Batom na fatura
Brasileiros cadastrados no site de traição Ashley Madison temem ser descobertos após vazamento de dados; por descuido, usuário se 'entregou' em site
Do outro lado da linha, atende a mulher. "Ele não está. Serve meu filho?", pergunta à repórter.
"Ele" é seu marido, 76 anos, usuário do site canadense Ashley Madison, que promove encontros de pessoas para casos extraconjugais.
O filho –que já sabia das estripulias do pai– intercede e atende. "Ainda bem que você não mencionou isso com a minha mãe, né? Ia dar problema", diz o advogado de 30 anos, que mora com o casal.
Seu pai, também advogado, havia se cadastrado no Ashley Madison e percebeu cobranças indevidas em seu cartão de crédito. No dia anterior à ligação, deixou rastros ao postar uma mensagem em um site de queixas.
O advogado poderá ter outras preocupações além das cobranças. Em julho e agosto, 33 milhões de usuários do Ashley Madison tiveram seus dados expostos por hackers.
Mas ele passou incólume, por enquanto –a mulher, de 60 anos, não é muito ligada em tecnologia, conta o filho.
Após o vazamento, sites disponibilizaram os dados para que parceiros e parceiras averiguassem se tinham sido traídos. A busca pode ser feita por e-mail, apelido ou telefone.
"Tive a conta no período em que estava solteiro", garante um paranaense de 31 anos cuja foto no Facebook é com a namorada. Ela não sabe da conta –"ninguém sabe", diz o rapaz. Ele teme ter dados bancários divulgados e, "claro, outros transtornos".

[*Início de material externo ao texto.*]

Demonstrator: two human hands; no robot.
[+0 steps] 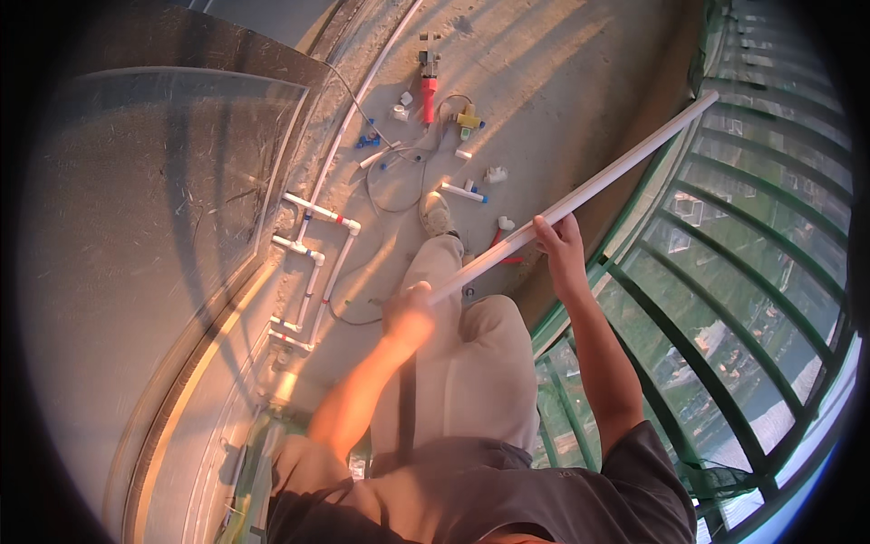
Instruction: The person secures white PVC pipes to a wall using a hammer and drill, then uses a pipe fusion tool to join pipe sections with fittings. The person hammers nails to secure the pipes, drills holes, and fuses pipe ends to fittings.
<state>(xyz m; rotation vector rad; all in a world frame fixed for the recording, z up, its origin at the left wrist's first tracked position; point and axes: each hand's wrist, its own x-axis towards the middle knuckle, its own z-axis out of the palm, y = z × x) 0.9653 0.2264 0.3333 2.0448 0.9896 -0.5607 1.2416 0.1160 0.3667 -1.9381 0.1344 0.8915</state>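
Both hands grip one long white plastic pipe (pixel 580 195): our right hand (pixel 559 243) wraps its middle, our left hand (pixel 408 313), blurred, closes on the near end. Its far end points to 2 o'clock, out over the green railing (pixel 652 299); we judge a slip could send it over. Fittings (pixel 494 174) and the red tool (pixel 428 91) crowd the concrete floor (pixel 544 72) at 12 o'clock, and the assembled pipework (pixel 313 263) lies at 10, leaving a narrow lane.

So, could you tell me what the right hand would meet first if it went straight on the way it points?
Probably the concrete floor: the right hand, gripping the long white pipe, points up-frame, with the small white fitting just left.
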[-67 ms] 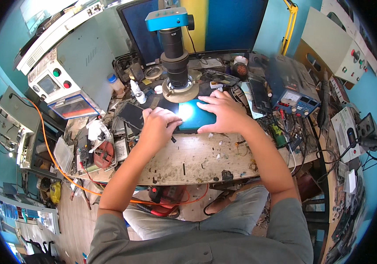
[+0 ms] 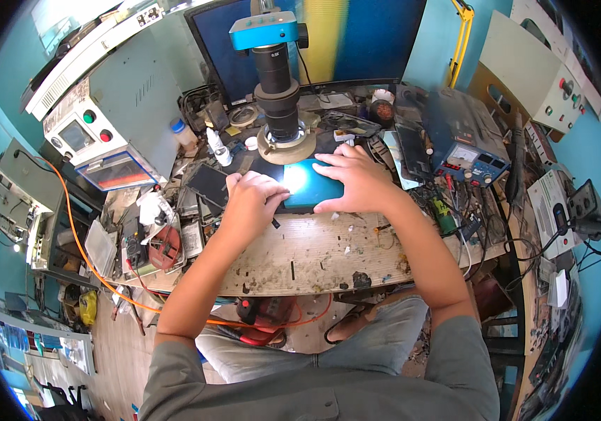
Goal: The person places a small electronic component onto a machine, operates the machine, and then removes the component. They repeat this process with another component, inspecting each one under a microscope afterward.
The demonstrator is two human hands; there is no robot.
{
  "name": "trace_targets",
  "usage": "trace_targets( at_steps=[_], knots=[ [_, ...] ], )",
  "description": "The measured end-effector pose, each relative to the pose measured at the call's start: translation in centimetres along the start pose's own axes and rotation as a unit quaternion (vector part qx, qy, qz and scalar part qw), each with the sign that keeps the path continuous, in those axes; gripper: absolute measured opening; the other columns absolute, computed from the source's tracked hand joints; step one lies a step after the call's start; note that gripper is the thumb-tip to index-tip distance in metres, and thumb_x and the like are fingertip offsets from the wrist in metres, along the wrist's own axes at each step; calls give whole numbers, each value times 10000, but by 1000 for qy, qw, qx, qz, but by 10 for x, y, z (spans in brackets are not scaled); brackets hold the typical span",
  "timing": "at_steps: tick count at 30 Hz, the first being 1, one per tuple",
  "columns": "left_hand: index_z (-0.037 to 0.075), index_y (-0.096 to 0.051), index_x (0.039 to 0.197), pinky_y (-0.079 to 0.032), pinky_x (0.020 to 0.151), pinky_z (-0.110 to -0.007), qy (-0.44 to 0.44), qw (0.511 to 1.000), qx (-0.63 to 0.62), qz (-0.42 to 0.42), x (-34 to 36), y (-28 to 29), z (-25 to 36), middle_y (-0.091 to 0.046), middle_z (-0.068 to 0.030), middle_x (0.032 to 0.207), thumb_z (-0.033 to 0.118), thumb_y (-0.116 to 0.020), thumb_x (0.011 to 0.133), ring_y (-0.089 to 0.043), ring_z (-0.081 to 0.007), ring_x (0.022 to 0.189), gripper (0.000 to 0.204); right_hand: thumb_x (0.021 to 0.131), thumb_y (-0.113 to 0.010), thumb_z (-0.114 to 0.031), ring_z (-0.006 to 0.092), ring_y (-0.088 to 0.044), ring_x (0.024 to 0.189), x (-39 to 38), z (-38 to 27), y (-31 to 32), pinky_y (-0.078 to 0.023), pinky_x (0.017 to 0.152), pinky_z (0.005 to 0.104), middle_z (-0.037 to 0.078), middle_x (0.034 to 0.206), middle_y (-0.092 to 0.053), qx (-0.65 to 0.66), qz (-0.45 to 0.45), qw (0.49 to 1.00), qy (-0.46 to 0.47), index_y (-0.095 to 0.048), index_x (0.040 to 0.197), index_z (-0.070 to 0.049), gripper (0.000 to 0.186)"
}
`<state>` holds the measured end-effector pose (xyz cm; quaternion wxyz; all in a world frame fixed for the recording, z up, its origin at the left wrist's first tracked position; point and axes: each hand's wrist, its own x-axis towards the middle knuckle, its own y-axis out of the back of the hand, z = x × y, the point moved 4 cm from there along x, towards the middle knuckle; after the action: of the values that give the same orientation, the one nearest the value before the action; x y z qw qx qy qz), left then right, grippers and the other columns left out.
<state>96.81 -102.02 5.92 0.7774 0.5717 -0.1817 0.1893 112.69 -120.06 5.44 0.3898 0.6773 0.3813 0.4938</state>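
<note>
Under the microscope (image 2: 277,95) lies a flat teal panel (image 2: 323,189), phone-sized, with a bright white spot of light on its left part. My right hand (image 2: 357,181) grips the panel's right end, fingers over the far edge and thumb at the near edge. At the panel's left edge is my left hand (image 2: 253,200), its thumb and fingers pinched together. Whatever the left fingertips hold is too small or hidden to make out. Below the panel a dark surface shows, partly covered by my hands.
Behind the microscope a monitor (image 2: 371,42) shows a yellow band on blue. A power supply (image 2: 469,140) with leads stands right; a white-and-grey machine (image 2: 114,119) stands left. A dropper bottle (image 2: 218,146) and dark flat panels (image 2: 210,184) lie near my left hand. Debris dots the wooden bench (image 2: 300,259).
The yellow band on the monitor has shifted slightly right and its edges look more blurred. Both hands keep nearly the same place on the panel.
</note>
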Motion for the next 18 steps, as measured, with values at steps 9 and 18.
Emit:
trace_targets(
  at_steps=[9, 18],
  knots=[
    [124, -826, 948, -374, 979, -449, -49, 998, 21, 43, 0, 0, 3, -746, -15, 974, 178, -818, 896, -646, -227, 1012, 75, 739, -837, -673, 316, -525, 1324, 4, 3, 0, -379, 1184, 436, 145, 1516, -633, -4, 10, 1000, 2, -719, 1365, 5, 930],
    [111, -805, 978, -368, 998, -452, -58, 997, 13, 46, -1, 1, 6, -739, -19, 999, 152, -812, 901, -642, -232, 1065, 88, 752, -833, -675, 321, -515, 1341, 4, 2, 1, -374, 1190, 436, 146, 1525, -626, -3, 1, 1000, -4, -706, 1385, 11, 941]
  ],
)
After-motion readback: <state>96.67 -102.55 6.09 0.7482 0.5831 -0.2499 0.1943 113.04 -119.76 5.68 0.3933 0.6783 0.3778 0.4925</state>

As revelações derrubaram o presidente-executivo da empresa que controlava a Ashley Madison e provocaram até suicídio: investigadores do Canadá acreditam que duas mortes em agosto podem ter ligação com o caso.
Mesmo que São Paulo seja a cidade com o maior número de cadastrados no mundo (374 mil), há indícios de que o impacto do vazamento não foi tão grande cidade e no resto do Brasil.
Para Ronaldo Lemos, diretor do Instituto de Tecnologia e Sociedade do Rio e colunista da Folha, os sites que revelam infiéis e a própria notícia do caso não foram muito divulgados no Brasil.
Outra hipótese é de que há muitos usuários inativos no país –gente que percebe que é necessário pagar para enviar mensagens e desiste de frequentar a rede social.
Um paulistano solteiro de 25 anos diz ter se cadastrado em busca de sexo casual. "Logo que vi que era tudo pago, inclusive para mandar mensagens, já desanimei."
"A maioria dos brasileiros não paga", diz Lemos. "Tem muita gente que tem internet, mas não tem cartão de crédito internacional. E a renda aqui é muito menor."
EXCITAÇÃO E NOVIDADE
Apesar de ser um site para traição –com o slogan "A vida é curta. Curta um caso"–, é falsa a imagem de que todos os usuários eram casados, avalia a psicoterapeuta Maria Irene Zerbini,que estuda a infidelidade virtual.
E os comprometidos eram atraídos pela propaganda que "alimenta a fantasia de que é possível manter um relacionamento seguro e estável e ao mesmo tempo ter a excitação e a novidade de uma paixão".
O vazamento dos dados trouxe outras revelações. Homens cadastrados na rede social poderiam, muitas vezes, estar conversando com robôs –agentes virtuais que simulam ações humanas de forma padronizada–, e não com mulheres de verdade.
Segundo a jornalista americana Annalee Newitz, do site de tecnologia Gizmodo, pelo menos 70 mil robôs foram criadas para manter conversas com usuários do site.
Um paulistano de 53 anos diz que logo percebeu que as datas das mensagens enviadas por mulheres não batiam com os últimos acessos delas. "Só caía nessa arapuca quem estivesse muito a fim de acreditar", observa.
Em 2012, as robôs fizeram uma ex-funcionária do Ashley Madison processar a empresa. Doriana Silva, brasileira que vivia em Toronto, alegou ter sofrido lesão por esforço repetitivo (LER) ao ser obrigada a digitar mil perfis falsos em um mês. A empresa retrucou com outro processo, acusando Silva de roubar documentos confidenciais.
A Folha não localizou Silva. Seu advogado, Paul Dollak, recusou-se a dar informações sobre a cliente, mas enviou uma nota. "É difícil ser solidário ao site. Mas é possível lamentar por seus membros", diz. "Parece que Ashley Madison foi pega no ato."